▶ _Problem_: Your copy must hold all of the data below, unchanged and without images.

───

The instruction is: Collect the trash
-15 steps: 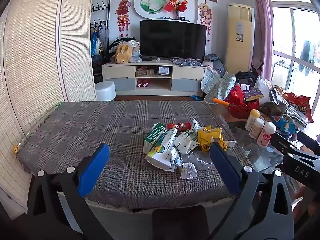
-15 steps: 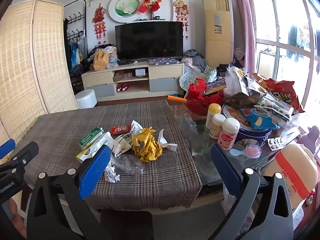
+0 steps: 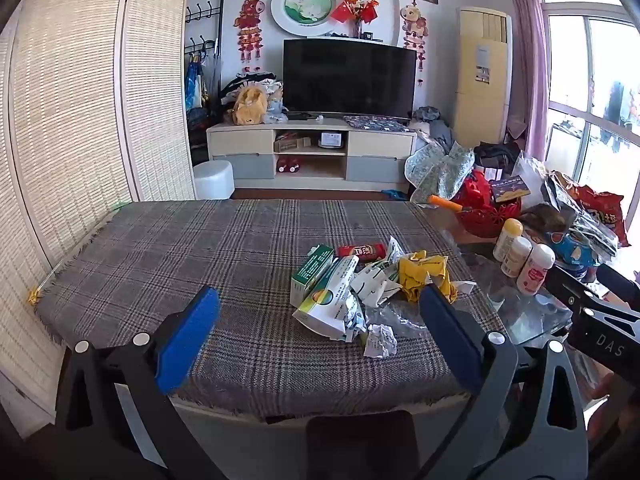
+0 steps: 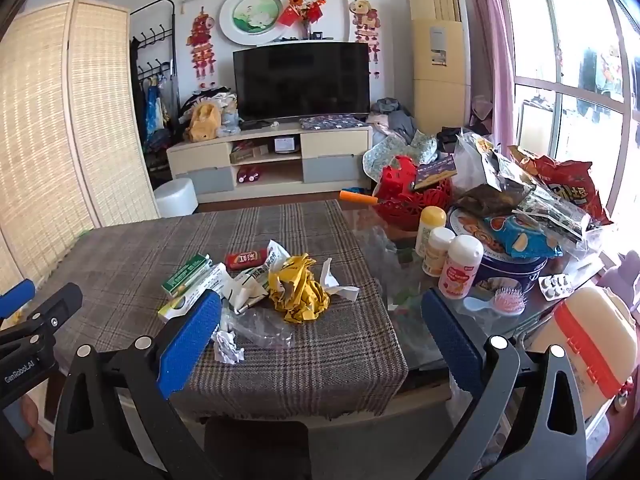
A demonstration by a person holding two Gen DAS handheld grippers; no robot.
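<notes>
Left gripper (image 3: pixel 318 312) wide, nothing between its pads. Right gripper (image 4: pixel 320 312) wide, likewise empty. Both above the table's near edge. Trash (image 4: pixel 298 294) piled on the plaid cloth (image 3: pixel 160 256): green box (image 3: pixel 311 270), yellow wrapper (image 3: pixel 424 272), 3 bottles (image 4: pixel 460 266) beside it.

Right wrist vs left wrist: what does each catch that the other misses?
Only the right wrist view shows the pink hairbrush, the blister pack and the cream container with red straps, plus the open left gripper at its left edge.

Only the left wrist view shows the yellow tag at the cloth's left corner, and part of the right gripper at its right edge.

Both show the plaid cloth, the trash pile with the yellow wrapper, the crumpled paper ball and the three bottles.
</notes>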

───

▶ _Your solution_:
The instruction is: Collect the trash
-15 steps: 
-15 steps: 
+0 steps: 
+0 steps: 
A demonstration by a person holding two Gen DAS handheld grippers; no robot.
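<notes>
Left gripper (image 3: pixel 318 312) wide, nothing between its pads. Right gripper (image 4: pixel 320 312) wide, likewise empty. Both above the table's near edge. Trash (image 4: pixel 298 294) piled on the plaid cloth (image 3: pixel 160 256): green box (image 3: pixel 311 270), yellow wrapper (image 3: pixel 424 272), 3 bottles (image 4: pixel 460 266) beside it.

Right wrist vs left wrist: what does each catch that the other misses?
Only the right wrist view shows the pink hairbrush, the blister pack and the cream container with red straps, plus the open left gripper at its left edge.

Only the left wrist view shows the yellow tag at the cloth's left corner, and part of the right gripper at its right edge.

Both show the plaid cloth, the trash pile with the yellow wrapper, the crumpled paper ball and the three bottles.
</notes>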

Nothing remains to be answered in this exercise.